Sunday, 5 June 2022

Crimes of the Future (2022)

So much about Crimes of the Future got me thinking about the past. It is the second film Cronenberg has made with this title but it has nothing to do with the previous film and intentionally evokes the infamously celebrated films of the director's past, everything from Naked Lunch and Crash to The Fly and Dead Ringers. It is set in a dystopian future that feels like a wasteland, wreckage everywhere, literally and figuratively, a time when the best is all behind it. It almost feels like Cronenberg is looking less to the future and more over his shoulder. 

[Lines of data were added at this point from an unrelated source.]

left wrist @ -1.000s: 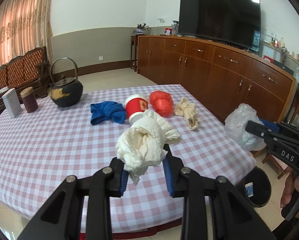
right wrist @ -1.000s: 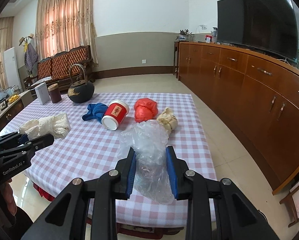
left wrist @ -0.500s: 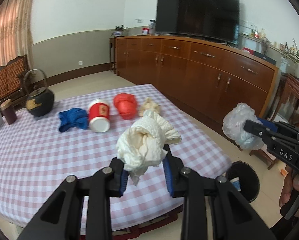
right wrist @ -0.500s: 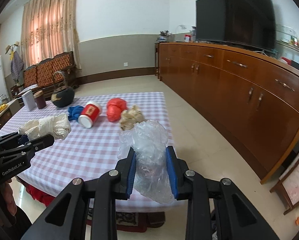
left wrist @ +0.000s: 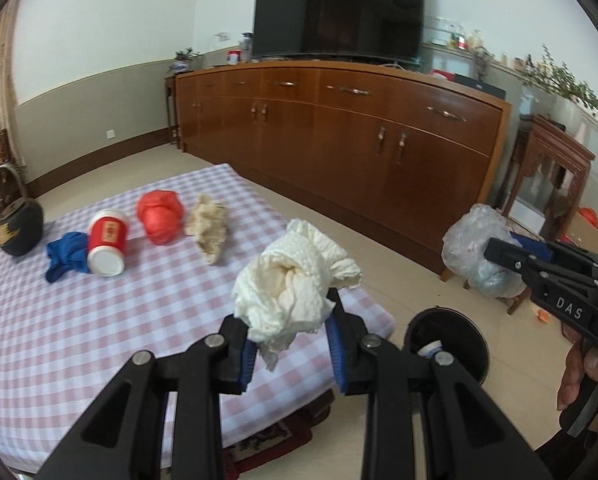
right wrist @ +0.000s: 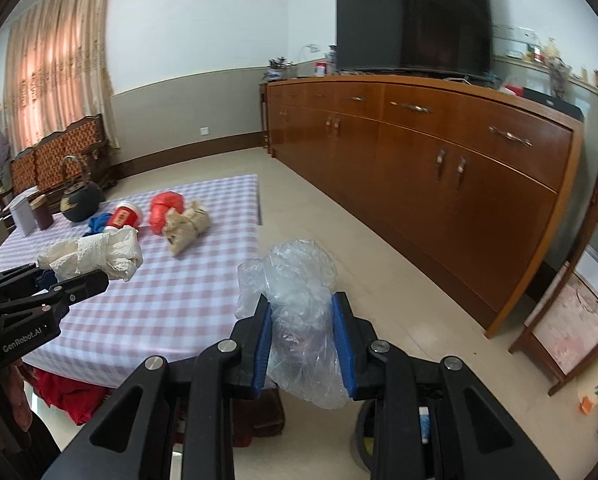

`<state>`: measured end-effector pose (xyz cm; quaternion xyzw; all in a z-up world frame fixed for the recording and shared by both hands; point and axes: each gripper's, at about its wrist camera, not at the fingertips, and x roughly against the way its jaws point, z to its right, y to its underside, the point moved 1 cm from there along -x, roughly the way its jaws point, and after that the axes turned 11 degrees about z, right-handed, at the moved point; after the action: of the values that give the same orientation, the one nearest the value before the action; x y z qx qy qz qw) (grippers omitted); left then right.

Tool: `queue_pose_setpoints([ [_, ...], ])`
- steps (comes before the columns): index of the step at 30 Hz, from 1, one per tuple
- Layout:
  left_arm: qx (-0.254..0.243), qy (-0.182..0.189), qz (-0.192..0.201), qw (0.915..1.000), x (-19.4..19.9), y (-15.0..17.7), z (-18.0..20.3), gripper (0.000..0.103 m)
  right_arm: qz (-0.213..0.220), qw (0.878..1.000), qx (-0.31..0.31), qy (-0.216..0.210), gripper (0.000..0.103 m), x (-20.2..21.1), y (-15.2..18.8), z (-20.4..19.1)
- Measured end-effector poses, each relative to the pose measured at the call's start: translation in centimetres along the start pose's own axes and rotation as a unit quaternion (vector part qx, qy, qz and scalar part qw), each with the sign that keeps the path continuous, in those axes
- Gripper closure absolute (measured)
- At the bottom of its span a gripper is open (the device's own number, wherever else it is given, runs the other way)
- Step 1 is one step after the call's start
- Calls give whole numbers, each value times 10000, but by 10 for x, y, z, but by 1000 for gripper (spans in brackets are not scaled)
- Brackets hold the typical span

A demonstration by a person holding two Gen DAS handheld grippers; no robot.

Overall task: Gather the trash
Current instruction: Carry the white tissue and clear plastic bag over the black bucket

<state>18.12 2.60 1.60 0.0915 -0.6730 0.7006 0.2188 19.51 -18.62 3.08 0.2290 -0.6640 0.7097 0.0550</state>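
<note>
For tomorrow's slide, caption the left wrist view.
Left tongs carrying crumpled tissue from checked table toward black bin.

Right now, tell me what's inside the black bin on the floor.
The bin stands on the floor past the table's corner. Inside, one small white container with blue on it shows near the rim. The left gripper, holding the paper wad, covers part of the opening; the bottom is too dark to read.

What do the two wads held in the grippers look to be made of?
White wad: likely tissue or paper towel; matte, soft creases, embossed texture. Clear wad: thin plastic film, probably a bag; see-through, glossy, sharp crinkles.
</note>
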Motion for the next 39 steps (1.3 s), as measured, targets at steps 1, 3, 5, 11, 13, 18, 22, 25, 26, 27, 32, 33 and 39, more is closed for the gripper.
queue_pose_setpoints([
  [1, -21, 37, -10, 10000, -1, 0, 4, 71, -12, 10000, -22, 29, 72, 0, 1, 3],
  [3, -69, 127, -31, 9999, -5, 0, 14, 71, -30, 9999, -83, 117, 72, 3, 5, 16],
  [5, -123, 230, -66, 9996, -10, 0, 25, 71, -43, 9997, -121, 205, 72, 6, 8, 27],
  [11, -241, 593, -227, 9977, -28, 8, 62, 71, -130, 9987, -199, 457, 72, 18, 25, 60],
  [13, -301, 756, -296, 9962, -34, 13, 78, 71, -200, 9979, -240, 567, 72, 22, 33, 74],
  [18, -457, 1147, -507, 9911, -54, 28, 116, 71, -334, 9958, -310, 799, 72, 30, 51, 105],
  [22, -602, 1450, -700, 9851, -71, 43, 147, 71, -472, 9940, -360, 916, 72, 33, 70, 128],
  [25, -690, 1619, -831, 9809, -83, 52, 165, 71, -605, 9926, -407, 976, 72, 31, 85, 143],
  [26, -715, 1661, -876, 9796, -87, 55, 170, 71, -656, 9918, -426, 1006, 72, 29, 91, 149],
  [27, -743, 1701, -933, 9782, -91, 58, 175, 71, -703, 9912, -439, 1029, 72, 27, 96, 154],
  [32, -851, 1936, -1192, 9701, -108, 75, 195, 71, -951, 9889, -443, 1052, 72, 18, 122, 173],
  [33, -882, 1978, -1260, 9681, -113, 80, 199, 71, -1002, 9885, -429, 1048, 72, 17, 127, 175],
  [39, -871, 2172, -1622, 9586, -140, 102, 213, 71, -1374, 9865, -331, 824, 72, -9, 162, 191],
])
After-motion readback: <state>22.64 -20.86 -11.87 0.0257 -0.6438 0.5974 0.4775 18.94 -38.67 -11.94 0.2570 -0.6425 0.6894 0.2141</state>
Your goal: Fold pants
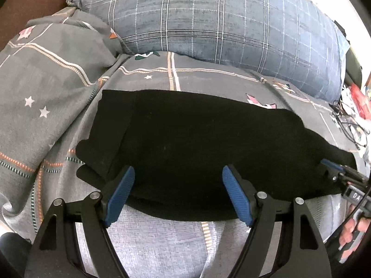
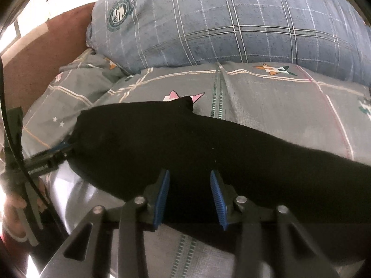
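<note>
**Op A:** Two blue pads frame my left wrist view. My left gripper (image 1: 178,194) stands wide, its fingers (image 1: 121,192) spread over the near edge of the black pants (image 1: 197,143), with nothing between them but cloth lying below. I cannot tell whether the tips touch the fabric.

**Op B:** Where do the pants lie?

**Op A:** Across the grey patterned bedspread (image 1: 46,106), as a broad dark band running from the left to the far right. Beyond them a blue plaid pillow (image 1: 220,18) rests at the head of the bed. At the right edge I see the right gripper (image 1: 334,169) touching the pants' end, with a hand (image 1: 352,229) on its handle lower down. Some clutter (image 1: 354,106) sits off the bed at the far right, too small to read.

**Op B:** And the right wrist view?

**Op A:** My right gripper (image 2: 190,197) is only partly spread, narrower than the left. Its blue fingers (image 2: 162,197) straddle the near edge of the pants (image 2: 208,148); whether it pinches the cloth I cannot tell. The pants stretch from left to right over the bedspread (image 2: 278,106), one corner pointing up toward a pink star print. The plaid pillow (image 2: 231,18) lies behind, beside a brown headboard (image 2: 46,53). At the left, the left gripper (image 2: 58,150) meets the pants' edge.
</note>
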A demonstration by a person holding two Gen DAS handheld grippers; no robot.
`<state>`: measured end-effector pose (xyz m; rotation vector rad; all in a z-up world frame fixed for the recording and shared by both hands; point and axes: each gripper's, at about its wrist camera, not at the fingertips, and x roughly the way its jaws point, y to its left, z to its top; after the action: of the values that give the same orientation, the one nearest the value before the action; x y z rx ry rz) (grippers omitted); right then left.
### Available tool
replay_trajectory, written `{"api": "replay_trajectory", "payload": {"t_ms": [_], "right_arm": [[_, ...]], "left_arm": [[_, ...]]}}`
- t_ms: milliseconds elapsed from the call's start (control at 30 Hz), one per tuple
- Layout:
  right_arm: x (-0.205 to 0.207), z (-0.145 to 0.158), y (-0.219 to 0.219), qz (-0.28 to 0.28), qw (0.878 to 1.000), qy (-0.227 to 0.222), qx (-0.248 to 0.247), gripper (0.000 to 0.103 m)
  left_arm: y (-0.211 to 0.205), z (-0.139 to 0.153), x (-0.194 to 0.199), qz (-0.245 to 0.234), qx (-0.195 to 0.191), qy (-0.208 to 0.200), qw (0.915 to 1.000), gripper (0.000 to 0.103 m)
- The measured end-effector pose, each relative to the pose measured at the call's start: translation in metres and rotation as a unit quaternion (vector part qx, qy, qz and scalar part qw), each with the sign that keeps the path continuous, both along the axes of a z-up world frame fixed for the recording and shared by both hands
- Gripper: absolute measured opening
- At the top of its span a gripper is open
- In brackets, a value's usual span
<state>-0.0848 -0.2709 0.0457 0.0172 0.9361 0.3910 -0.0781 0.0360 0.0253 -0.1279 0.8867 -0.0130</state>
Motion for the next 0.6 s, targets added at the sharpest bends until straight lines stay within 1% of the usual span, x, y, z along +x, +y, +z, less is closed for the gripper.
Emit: {"api": "replay_trajectory", "payload": {"t_ms": [67,167,200,400,600], "right_arm": [[-0.001,0.003,0.0,-0.001,1.0,0.0,0.0,0.039],[-0.004,0.009,-0.001,0.003,1.0,-0.006,0.0,0.046],[-0.005,0.011,-0.001,0.003,1.0,-0.009,0.0,0.047],[-0.009,0.019,-0.008,-0.008,1.0,-0.015,0.005,0.047],[-0.012,0.024,-0.016,-0.015,1.0,-0.021,0.007,0.047]], "left_arm": [[-0.001,0.002,0.0,0.0,0.0,-0.001,1.0,0.078],[-0.002,0.007,0.0,-0.002,-0.007,-0.005,1.0,0.078],[-0.003,0.009,-0.001,-0.003,-0.008,-0.007,0.9999,0.078],[-0.012,0.02,0.002,-0.014,-0.004,-0.022,0.9997,0.078],[-0.027,0.022,0.007,-0.033,0.002,-0.024,0.9992,0.078]]}}
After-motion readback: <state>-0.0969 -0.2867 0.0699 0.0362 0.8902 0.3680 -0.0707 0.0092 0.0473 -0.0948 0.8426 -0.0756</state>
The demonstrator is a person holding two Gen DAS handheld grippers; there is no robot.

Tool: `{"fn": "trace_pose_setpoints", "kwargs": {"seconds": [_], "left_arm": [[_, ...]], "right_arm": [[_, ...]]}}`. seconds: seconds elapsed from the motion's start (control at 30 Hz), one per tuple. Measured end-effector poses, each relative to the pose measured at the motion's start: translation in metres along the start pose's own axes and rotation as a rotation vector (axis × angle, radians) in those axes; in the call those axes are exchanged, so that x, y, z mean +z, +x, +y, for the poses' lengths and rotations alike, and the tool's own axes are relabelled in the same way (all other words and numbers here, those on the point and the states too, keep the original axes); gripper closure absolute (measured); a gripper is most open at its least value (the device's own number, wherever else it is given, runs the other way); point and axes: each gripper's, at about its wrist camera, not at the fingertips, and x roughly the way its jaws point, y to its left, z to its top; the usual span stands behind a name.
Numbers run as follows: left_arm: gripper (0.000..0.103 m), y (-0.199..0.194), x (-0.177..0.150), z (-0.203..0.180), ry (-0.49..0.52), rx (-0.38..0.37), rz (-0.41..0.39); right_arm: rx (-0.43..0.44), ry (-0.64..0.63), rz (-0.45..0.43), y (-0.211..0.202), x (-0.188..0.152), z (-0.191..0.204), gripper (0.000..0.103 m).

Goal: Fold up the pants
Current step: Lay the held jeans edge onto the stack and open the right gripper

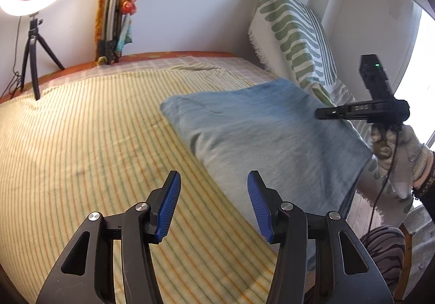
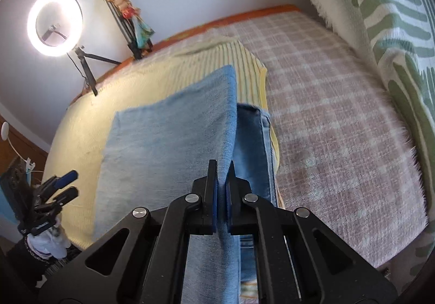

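Light blue denim pants (image 1: 266, 130) lie folded over on the yellow striped bedspread (image 1: 89, 135). My left gripper (image 1: 213, 190) is open and empty, hovering above the spread just left of the pants' near edge. My right gripper (image 2: 223, 171) is shut on the right edge of the pants (image 2: 174, 141) and lifts that fold up, with a lower denim layer (image 2: 252, 146) showing beneath. The right gripper (image 1: 353, 111) also shows in the left wrist view at the pants' far right edge. The left gripper (image 2: 62, 184) shows at the lower left of the right wrist view.
A green-patterned white throw (image 1: 296, 35) covers the raised side at the right. A pink checked blanket (image 2: 339, 127) lies right of the pants. A ring light on a tripod (image 1: 32, 40) and a folded tripod with cloth (image 1: 114, 13) stand by the far wall.
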Motion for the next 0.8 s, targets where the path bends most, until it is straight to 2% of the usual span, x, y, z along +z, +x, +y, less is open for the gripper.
{"fn": "trace_pose_setpoints", "kwargs": {"seconds": [0.13, 0.23, 0.33, 0.43, 0.47, 0.5, 0.6, 0.7, 0.8], "left_arm": [[0.053, 0.0, -0.005, -0.023, 0.054, -0.037, 0.0], [0.053, 0.007, -0.016, -0.038, 0.078, -0.074, 0.047], [0.053, 0.019, -0.03, -0.046, 0.067, -0.098, 0.091], [0.053, 0.025, -0.044, -0.054, 0.072, -0.085, 0.101], [0.053, 0.025, -0.047, -0.055, 0.075, -0.077, 0.096], [0.053, 0.025, -0.048, -0.055, 0.073, -0.076, 0.094], [0.053, 0.024, -0.048, -0.053, 0.056, -0.098, 0.11], [0.053, 0.018, -0.041, -0.043, 0.012, -0.119, 0.121], [0.052, 0.012, -0.027, -0.028, -0.066, -0.144, 0.122]], "right_arm": [[-0.012, -0.012, 0.032, 0.02, -0.003, -0.003, 0.098], [0.01, 0.017, 0.035, 0.021, -0.003, -0.01, 0.097], [-0.009, 0.006, 0.04, 0.019, -0.002, -0.012, 0.085], [-0.021, 0.029, 0.026, 0.014, -0.001, -0.018, 0.074], [-0.03, 0.037, 0.022, 0.012, -0.001, -0.021, 0.063], [-0.041, 0.045, 0.021, 0.01, 0.0, -0.024, 0.048], [-0.034, 0.059, 0.023, 0.008, 0.002, -0.032, 0.029], [0.021, 0.071, 0.049, 0.013, 0.005, -0.041, 0.024], [0.091, 0.093, 0.071, 0.023, 0.007, -0.05, 0.023]]}}
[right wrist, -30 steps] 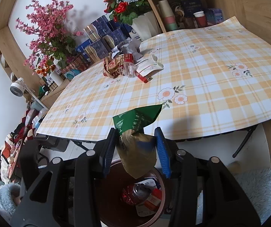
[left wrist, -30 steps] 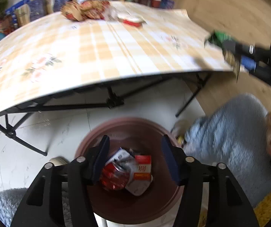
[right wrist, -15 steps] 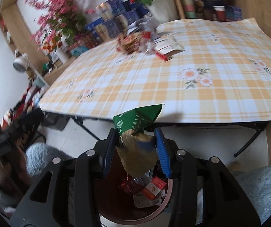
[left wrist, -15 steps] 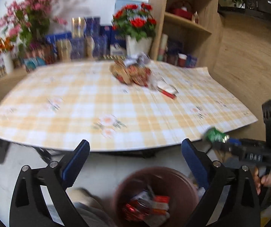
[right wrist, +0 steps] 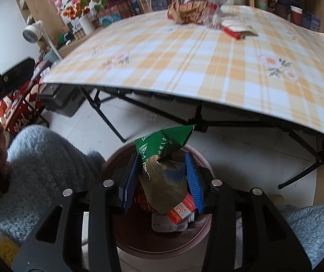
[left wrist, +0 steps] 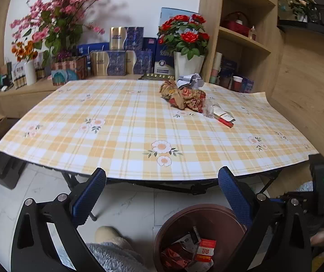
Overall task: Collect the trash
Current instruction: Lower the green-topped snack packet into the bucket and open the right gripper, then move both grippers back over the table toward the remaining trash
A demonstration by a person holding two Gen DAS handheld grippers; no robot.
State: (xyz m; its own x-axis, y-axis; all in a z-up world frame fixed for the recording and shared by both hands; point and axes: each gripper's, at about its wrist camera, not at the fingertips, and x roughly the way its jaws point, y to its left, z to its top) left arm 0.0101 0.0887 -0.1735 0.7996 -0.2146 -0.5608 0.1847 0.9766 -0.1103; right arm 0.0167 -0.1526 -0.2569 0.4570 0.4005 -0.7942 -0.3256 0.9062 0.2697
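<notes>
Green-and-gold foil wrapper (right wrist: 162, 163), light, crinkly and slippery, hangs pinched at its crumpled middle in the right gripper (right wrist: 162, 181) directly above the brown bin (right wrist: 125, 247), while the left gripper (left wrist: 162, 195) stands spread and empty.

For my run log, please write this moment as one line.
left gripper: open, empty | right gripper: shut on green wrapper, above brown bin | trash pile: on table

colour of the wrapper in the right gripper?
Green top with white print, olive-brown lower part. The wrapper shows best in the right wrist view.
</notes>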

Despite all the "body horror" elements Crimes of the Future is at its heart a noir mystery. There is a Registry Office that feels right out of a 50s detective story and there is even a character deep undercover who gets sucked into the world he is investigating. The film's mystery focuses on the tension between a mysterious movement and the state attempting to crack down on it, and we are lost between those poles often not knowing who we are to be rooting for. It's all incredibly uncomfortable, like we would expect a Cronenberg film to be, but not necessarily for the gross out aspects of the story, which are deeply uncomfortable but don't live up to the hype, but also for our confusion as to how to react. 

The film's shock value is loaded and in a way numbs us to what we are seeing. The film's story is exploring the passion to feel something, anything, and as the audience we are also left struggling to feel. The characters are remote, their story arcs rather alien; it all remains hard to grasp in a way that denies us the sort of emotional satisfaction we often seek out in cinema. In this story pain has been vanquished (for better or for worse) and we as the audience are also denied the ability to feel too much. From Cronenberg's attempts to gross us out to his deliberately opaque characters, Crimes of the Future dulls the pain. The shocking scenes are there to jolt us into an emotional response. Cronenberg does translate his world into his audience's experience and it isn't always pleasant but it also doesn't always produce much emotion.

Cronenberg's script sometimes feels stiff and awkward as characters feel like they are reciting things instead of actually speaking. There is a lot of dialogue exposition making many conversations feel less like, well conversations, and more like a script. The film drags a bit. The film's approach is less to create a real world and more to give us something to sit with. That's fine but also takes something from the experience. I don't think I felt much of anything while I watched it. I also don't think it's state vs. rebel plot line inspired much reflection in me. In the end I left feeling rather numb.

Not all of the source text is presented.